Base class to deal with tabular data and get a DataBunch

Tabular data handling

This module defines the main class to handle tabular data in the fastai library: TabularDataset. As always, there is also a helper function to quickly get your data.

To allow you to easily create a Learner for your data, it provides tabular_learner.

class TabularDataBunch[source]

TabularDataBunch(`train_dl`:DataLoader, `valid_dl`:DataLoader, `fix_dl`:DataLoader=`None`, `test_dl`:Optional[DataLoader]=`None`, `device`:device=`None`, `tfms`:Optional[Collection[Callable]]=`None`, `path`:PathOrStr=`'.'`, `collate_fn`:Callable=`'data_collate'`, `no_check`:bool=`False`) :: DataBunch

Create a DataBunch suitable for tabular data.

The best way to quickly get your data in a DataBunch suitable for tabular data is to organize it in two (or three) dataframes. One for training, one for validation, and if you have it, one for testing. Here we are interested in a subsample of the adult dataset.

path = untar_data(URLs.ADULT_SAMPLE)
df = pd.read_csv(path/'adult.csv')
valid_idx = range(len(df)-2000, len(df))
age workclass fnlwgt education education-num marital-status occupation relationship race sex capital-gain capital-loss hours-per-week native-country salary
0 49 Private 101320 Assoc-acdm 12.0 Married-civ-spouse NaN Wife White Female 0 1902 40 United-States >=50k
1 44 Private 236746 Masters 14.0 Divorced Exec-managerial Not-in-family White Male 10520 0 45 United-States >=50k
2 38 Private 96185 HS-grad NaN Divorced NaN Unmarried Black Female 0 0 32 United-States <50k
3 38 Self-emp-inc 112847 Prof-school 15.0 Married-civ-spouse Prof-specialty Husband Asian-Pac-Islander Male 0 0 40 United-States >=50k
4 42 Self-emp-not-inc 82297 7th-8th NaN Married-civ-spouse Other-service Wife Black Female 0 0 50 United-States <50k
cat_names = ['workclass', 'education', 'marital-status', 'occupation', 'relationship', 'race', 'sex', 'native-country']
dep_var = 'salary'

The initialization of TabularDataBunch is the same as DataBunch so you really want to use the facotry method instead.


from_df(`path`, `df`:DataFrame, `dep_var`:str, `valid_idx`:Collection[int], `procs`:Optional[Collection[TabularProc]]=`None`, `cat_names`:OptStrList=`None`, `cont_names`:OptStrList=`None`, `classes`:Collection[T_co]=`None`, `test_df`=`None`, `kwargs`) → DataBunch

Create a DataBunch from df and valid_idx with dep_var.

Optionally, use test_df for the test set.

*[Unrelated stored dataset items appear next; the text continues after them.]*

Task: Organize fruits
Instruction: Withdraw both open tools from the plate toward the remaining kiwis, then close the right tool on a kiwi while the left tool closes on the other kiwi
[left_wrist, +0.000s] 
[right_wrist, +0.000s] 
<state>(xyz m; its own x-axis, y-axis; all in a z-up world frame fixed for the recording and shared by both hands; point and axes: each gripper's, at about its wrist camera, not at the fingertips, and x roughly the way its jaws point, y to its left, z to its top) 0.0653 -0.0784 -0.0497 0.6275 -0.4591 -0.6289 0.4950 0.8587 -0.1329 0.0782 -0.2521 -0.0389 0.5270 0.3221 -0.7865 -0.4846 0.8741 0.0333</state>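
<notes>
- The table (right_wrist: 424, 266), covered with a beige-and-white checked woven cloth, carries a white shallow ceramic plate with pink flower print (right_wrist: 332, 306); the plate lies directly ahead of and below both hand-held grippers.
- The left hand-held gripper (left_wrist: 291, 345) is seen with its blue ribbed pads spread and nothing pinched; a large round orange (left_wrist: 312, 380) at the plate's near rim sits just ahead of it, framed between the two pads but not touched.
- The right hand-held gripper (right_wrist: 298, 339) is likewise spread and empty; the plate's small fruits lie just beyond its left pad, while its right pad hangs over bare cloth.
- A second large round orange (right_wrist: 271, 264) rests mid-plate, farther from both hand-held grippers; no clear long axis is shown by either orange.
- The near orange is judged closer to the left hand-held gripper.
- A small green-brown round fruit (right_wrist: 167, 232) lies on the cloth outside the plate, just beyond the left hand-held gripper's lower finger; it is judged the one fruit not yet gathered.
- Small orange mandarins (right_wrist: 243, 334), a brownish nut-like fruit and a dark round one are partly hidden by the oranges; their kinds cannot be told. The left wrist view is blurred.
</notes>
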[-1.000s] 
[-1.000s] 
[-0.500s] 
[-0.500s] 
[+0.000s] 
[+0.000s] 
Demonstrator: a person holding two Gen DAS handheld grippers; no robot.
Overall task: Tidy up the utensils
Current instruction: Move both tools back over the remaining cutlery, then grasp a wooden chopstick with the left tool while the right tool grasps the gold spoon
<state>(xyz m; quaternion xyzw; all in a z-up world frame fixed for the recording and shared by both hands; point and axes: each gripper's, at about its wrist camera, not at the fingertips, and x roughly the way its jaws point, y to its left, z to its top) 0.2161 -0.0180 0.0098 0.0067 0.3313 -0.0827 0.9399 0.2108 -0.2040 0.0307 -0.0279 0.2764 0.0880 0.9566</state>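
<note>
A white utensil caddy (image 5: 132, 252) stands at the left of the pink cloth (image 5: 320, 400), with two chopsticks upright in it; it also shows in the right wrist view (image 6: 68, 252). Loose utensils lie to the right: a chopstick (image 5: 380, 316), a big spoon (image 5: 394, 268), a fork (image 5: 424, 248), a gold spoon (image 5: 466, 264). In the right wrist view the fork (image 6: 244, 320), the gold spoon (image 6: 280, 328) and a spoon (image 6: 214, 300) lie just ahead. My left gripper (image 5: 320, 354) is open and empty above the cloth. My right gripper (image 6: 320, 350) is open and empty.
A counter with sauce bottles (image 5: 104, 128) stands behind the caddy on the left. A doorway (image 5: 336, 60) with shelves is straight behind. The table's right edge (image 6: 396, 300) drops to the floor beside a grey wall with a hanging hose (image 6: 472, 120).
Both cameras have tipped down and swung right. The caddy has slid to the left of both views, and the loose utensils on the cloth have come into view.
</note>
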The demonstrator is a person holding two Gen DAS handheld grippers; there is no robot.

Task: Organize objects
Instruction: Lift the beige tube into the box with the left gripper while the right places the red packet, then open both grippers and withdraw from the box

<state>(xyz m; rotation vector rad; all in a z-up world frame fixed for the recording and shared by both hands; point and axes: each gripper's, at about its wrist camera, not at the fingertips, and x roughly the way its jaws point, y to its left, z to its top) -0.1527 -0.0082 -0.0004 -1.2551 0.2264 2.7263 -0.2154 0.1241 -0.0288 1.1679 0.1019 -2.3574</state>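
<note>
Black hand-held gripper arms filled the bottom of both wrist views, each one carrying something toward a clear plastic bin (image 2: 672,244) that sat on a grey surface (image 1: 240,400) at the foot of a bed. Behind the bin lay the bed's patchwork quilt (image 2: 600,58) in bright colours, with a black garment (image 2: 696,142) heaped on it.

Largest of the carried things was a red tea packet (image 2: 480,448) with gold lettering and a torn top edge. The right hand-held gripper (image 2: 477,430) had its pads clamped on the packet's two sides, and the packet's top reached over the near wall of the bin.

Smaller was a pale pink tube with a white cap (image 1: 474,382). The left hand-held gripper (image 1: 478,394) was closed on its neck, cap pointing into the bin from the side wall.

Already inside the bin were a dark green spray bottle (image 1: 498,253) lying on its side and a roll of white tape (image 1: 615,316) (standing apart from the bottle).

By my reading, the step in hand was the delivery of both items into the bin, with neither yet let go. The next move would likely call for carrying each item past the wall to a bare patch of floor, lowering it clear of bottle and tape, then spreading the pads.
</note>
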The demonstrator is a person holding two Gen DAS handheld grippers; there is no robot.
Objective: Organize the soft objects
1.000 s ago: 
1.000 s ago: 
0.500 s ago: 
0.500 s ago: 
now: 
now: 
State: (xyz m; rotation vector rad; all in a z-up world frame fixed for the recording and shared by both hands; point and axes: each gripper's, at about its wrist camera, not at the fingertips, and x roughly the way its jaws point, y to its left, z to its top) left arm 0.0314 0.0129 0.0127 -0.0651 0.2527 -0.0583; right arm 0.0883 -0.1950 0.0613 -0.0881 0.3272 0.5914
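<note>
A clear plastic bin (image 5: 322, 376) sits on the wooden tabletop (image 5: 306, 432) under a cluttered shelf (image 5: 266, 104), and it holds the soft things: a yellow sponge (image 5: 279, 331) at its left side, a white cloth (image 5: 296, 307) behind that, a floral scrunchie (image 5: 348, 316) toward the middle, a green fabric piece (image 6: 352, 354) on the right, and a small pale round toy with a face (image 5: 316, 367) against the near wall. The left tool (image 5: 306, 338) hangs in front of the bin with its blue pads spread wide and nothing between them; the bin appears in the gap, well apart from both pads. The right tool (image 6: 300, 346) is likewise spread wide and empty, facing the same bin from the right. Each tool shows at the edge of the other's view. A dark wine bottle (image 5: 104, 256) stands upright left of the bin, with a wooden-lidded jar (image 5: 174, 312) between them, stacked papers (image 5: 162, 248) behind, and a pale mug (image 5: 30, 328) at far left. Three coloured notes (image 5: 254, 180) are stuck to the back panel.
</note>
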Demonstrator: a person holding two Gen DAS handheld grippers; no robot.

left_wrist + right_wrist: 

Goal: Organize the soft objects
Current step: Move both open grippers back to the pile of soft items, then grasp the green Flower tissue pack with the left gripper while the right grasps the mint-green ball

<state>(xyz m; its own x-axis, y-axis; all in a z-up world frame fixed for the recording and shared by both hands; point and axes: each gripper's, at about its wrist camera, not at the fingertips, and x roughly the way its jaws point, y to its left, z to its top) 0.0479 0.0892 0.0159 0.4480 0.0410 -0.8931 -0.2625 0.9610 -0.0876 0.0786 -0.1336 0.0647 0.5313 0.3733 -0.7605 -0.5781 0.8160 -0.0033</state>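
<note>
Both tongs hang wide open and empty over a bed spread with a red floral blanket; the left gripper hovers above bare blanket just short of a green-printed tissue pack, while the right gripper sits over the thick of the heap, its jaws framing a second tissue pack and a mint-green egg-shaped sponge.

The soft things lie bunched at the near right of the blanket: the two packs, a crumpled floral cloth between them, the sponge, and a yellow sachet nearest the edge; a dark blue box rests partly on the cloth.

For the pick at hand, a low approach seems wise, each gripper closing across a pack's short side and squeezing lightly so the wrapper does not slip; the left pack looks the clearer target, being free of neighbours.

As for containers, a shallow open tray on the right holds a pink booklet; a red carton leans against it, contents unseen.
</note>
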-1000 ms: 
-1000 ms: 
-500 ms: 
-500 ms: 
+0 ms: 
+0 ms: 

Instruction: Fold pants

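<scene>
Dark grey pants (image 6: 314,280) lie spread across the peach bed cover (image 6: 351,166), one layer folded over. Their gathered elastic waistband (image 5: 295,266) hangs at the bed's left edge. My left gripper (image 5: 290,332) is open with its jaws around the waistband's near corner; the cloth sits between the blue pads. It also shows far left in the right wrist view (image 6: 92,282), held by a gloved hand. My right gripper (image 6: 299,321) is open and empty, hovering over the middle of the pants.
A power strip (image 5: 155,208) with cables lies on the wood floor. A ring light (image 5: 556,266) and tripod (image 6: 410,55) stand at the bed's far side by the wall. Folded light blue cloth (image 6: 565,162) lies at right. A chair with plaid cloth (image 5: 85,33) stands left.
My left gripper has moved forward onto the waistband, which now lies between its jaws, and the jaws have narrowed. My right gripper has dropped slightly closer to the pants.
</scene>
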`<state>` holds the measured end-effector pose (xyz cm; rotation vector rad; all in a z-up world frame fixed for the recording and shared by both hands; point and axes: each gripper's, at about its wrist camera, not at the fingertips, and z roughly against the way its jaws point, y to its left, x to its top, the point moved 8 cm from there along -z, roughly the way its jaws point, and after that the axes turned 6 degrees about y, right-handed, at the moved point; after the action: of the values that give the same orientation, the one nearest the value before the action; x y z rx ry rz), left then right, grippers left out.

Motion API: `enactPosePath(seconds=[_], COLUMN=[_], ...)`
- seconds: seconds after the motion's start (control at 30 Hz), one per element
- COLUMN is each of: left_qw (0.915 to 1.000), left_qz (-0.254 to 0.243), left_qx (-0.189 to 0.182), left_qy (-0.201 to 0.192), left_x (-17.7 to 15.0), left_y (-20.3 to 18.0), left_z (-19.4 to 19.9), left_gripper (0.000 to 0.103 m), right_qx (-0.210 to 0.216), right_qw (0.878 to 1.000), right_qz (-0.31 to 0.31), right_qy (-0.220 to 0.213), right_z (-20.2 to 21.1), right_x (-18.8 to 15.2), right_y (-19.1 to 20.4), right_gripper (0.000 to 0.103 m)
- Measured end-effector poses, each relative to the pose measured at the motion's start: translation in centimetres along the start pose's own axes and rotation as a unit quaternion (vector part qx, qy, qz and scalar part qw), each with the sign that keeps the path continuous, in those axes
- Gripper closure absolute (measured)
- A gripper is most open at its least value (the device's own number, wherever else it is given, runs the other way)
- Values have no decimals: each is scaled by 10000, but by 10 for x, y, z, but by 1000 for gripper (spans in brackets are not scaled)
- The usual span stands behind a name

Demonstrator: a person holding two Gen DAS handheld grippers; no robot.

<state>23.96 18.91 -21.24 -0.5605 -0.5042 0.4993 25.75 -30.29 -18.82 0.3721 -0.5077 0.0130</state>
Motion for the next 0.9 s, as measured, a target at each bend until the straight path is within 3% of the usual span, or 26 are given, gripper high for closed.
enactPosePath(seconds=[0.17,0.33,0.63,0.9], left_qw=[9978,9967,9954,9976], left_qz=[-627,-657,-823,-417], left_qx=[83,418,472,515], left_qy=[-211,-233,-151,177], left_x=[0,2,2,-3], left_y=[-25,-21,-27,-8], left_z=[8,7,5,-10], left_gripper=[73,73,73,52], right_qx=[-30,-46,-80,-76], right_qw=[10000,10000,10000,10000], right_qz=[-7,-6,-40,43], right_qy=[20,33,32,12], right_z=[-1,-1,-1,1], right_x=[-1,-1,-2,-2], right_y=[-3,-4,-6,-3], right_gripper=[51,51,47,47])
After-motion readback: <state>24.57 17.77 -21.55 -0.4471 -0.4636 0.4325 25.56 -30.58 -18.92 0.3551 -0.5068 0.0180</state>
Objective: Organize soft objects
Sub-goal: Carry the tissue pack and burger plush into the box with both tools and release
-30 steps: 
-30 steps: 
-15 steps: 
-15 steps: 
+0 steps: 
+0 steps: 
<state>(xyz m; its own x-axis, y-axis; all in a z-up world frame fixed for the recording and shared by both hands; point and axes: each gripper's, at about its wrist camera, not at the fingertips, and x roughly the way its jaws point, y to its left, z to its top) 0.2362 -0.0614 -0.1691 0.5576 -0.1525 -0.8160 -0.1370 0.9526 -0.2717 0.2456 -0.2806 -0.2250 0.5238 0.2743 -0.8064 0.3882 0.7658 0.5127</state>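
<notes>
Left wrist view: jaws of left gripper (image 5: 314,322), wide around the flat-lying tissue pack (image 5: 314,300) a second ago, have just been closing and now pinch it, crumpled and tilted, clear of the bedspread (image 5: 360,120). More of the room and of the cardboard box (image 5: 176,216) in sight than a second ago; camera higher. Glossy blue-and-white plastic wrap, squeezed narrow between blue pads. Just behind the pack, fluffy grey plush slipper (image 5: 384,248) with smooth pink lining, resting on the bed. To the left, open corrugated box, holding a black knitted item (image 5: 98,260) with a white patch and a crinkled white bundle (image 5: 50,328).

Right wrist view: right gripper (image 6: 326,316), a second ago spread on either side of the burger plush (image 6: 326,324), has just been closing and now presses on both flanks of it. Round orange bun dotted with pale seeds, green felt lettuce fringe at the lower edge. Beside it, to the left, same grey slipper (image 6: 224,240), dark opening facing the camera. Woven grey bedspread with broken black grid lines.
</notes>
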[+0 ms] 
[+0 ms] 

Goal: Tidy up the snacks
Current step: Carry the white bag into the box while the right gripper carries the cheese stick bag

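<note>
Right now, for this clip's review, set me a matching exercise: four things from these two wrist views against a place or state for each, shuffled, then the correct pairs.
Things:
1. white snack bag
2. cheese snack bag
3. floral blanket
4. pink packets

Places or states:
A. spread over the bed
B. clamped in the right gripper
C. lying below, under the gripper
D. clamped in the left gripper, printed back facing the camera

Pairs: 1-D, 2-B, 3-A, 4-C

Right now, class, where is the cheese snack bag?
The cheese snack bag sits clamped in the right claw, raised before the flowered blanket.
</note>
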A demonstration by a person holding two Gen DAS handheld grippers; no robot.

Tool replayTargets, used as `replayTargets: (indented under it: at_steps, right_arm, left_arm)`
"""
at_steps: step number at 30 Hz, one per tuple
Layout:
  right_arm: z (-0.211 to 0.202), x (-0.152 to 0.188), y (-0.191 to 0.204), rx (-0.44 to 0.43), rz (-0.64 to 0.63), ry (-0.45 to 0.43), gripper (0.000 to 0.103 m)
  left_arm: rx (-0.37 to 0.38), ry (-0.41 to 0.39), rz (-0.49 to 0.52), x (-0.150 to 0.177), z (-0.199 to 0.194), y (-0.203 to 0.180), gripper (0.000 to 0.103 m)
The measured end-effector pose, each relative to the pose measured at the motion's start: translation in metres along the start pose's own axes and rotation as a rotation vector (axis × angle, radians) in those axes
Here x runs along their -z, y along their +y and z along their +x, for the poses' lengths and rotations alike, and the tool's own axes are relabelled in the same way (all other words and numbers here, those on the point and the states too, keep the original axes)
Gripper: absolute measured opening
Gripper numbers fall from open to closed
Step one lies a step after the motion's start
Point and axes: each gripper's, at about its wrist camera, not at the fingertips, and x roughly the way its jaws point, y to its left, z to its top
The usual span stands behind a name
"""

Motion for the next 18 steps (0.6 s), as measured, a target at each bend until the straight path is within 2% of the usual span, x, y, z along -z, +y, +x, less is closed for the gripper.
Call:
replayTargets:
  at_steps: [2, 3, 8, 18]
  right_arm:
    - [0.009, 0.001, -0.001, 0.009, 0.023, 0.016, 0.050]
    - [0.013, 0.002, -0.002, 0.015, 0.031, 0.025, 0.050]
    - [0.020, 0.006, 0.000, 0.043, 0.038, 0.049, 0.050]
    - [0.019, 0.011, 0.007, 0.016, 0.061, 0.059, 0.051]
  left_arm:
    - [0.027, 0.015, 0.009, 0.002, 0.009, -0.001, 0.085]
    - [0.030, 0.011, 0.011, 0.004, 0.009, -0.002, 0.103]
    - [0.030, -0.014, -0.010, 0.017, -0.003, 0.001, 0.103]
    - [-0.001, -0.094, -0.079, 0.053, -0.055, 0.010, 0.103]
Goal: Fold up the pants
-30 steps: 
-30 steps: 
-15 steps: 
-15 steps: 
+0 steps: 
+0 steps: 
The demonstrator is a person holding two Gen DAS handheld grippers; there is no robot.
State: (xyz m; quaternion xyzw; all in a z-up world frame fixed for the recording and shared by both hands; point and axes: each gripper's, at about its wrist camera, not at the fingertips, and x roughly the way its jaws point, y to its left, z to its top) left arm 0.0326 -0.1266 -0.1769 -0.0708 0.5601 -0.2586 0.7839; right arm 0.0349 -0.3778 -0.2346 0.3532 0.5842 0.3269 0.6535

The dependent variable is dep_var, while the categorical and continuous variables are in the cat_names columns and cont_names columns respectively. If cont_names is None then we assume all variables that aren't dependent or categorical are continuous. The TabularProcessor in procs are applied to the dataframes as preprocessing, then the categories are replaced by their codes+1 (leaving 0 for nan) and the continuous variables are normalized.

Note that the TabularProcessor should be passed as Callable: the actual initialization with cat_names and cont_names is done during the preprocessing.

procs = [FillMissing, Categorify, Normalize]
data = TabularDataBunch.from_df(path, df, dep_var, valid_idx=valid_idx, procs=procs, cat_names=cat_names)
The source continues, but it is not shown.